11. The hōmyō or kaimyō, a posthumous appellation chosen by the Buddhist priests for each believer immediately after death, and inscribed on the funeral tablet. Such names end in in, koji, shinji, shinnyo, dōji, etc., according to the age, sex, rank, and sect of the deceased.

It is characteristic of Japanese ways that the native friend who assisted in the above classification never thought of mentioning women's names (yobi-na), which we will call No. 12. These are generally taken from some flower or other natural object, or else from some virtue or from something associated with good luck, and are preceded by the word O, "honourable. Thus we find O Kiku, "Chrysanthemum;" O Take, "Bamboo;" O Gin, "Silver;" O Haru, "Spring-time," O Kō, "Filial Piety," O Mitsu, "Abundance," etc., etc. But if the name has more than two syllables, the honorific prefix is omitted, as Kaoru, "Fragrant." Of late years it has become fashionable among the upper classes to drop the prefix O, "honourable," and to use the suffix ko, literally "child," instead, thus Take-ko, Mitsu-ko.

It was formerly the custom for a man to alter his name at any crisis of his career. Even now, adoption and various other causes, frequently entail such changes.

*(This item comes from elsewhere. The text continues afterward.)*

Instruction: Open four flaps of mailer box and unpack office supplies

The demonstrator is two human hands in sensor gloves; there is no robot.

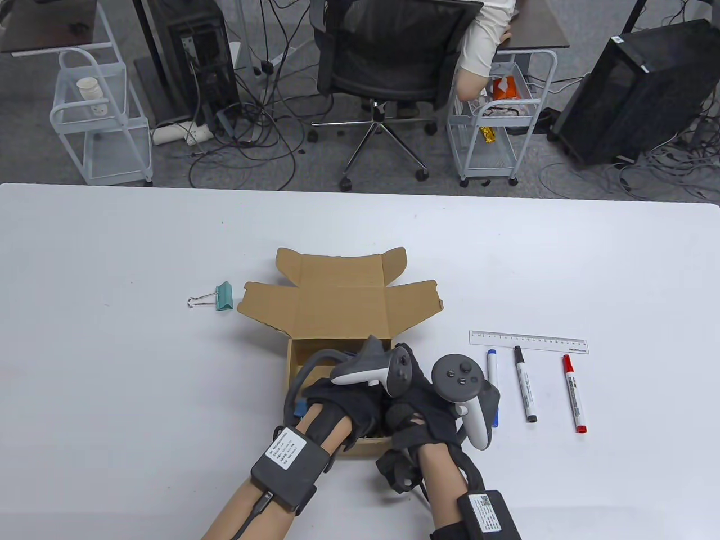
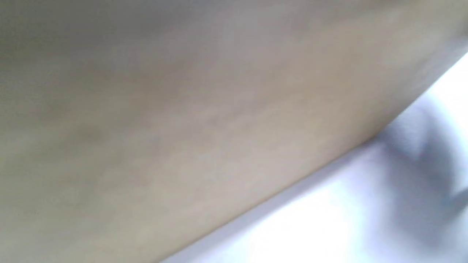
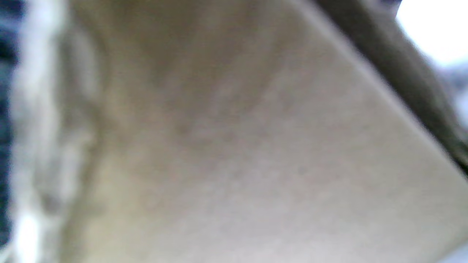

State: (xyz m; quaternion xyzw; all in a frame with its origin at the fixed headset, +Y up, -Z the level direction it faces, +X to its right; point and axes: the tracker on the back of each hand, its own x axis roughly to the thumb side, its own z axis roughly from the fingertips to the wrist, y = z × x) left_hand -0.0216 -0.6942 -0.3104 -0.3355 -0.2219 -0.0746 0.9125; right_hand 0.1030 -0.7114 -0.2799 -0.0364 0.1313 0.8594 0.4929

The card is brought in to you of a Mr. Abo, of whom you have never heard:—the man himself walks into the room, when lo and behold! it is your old friend Hayashi. A teacher in mid-term suddenly loses track of a student named Suzuki, and has to pick it up as best he may in an apparent new-comer called Mitsuhashi. Not human beings only, but places exhibit this fickleness. Hundreds of place-names have been altered during the present reign, to the dire confusion of geographical and historical studies. The change of Yedo to Tōkyō is only the best-known of these. The idea, which is an old Chinese one, is to emphasise by the adoption of a new name some new departure in the fortunes of a city, village, mountain, school, etc. It is as if we should have changed the name of London and other places at the Reformation, or of Eton when the new Latin grammar was introduced. Bureaucratic readjustments have acted extensively in the same direction, hamlets, for instance, being grouped together and receiving a general name, which may be either totally new or else that of one or other member of the group. In the former case, one is entirely at sea; in the latter, one is confused between the larger and the smaller entity.

Another peculiarity is what may be termed the transmission of names. A teacher, for instance, hands on his own pseudonym to a favourite pupil, in order to help to start him in popular favour. In this manner a bit of faience may be signed "Kenzan," and yet not be by the original potter Kenzan at all. In many cases only a part of the name is given or adopted. The Shōguns of the Tokugawa dynasty offer a good example of this remarkable custom. The name of the founder of the house being Ieyasu, his successors styled themselves Iemitsu, Ietsuna, Ienobu, and so on.

Now were we, or were we not, right in the statement with which we set out, that Japanese names are a labyrinth?

Books recommended. For women's names, see one of the articles included in Lafcadio Hearn's volume entitled Shadowings; also R. Lange's Über japanische Frauennamen, published in Jahrgang IV, Abtheilung I of the Mittheilungen des Seminars für Orientalische Spracken zu Berlin.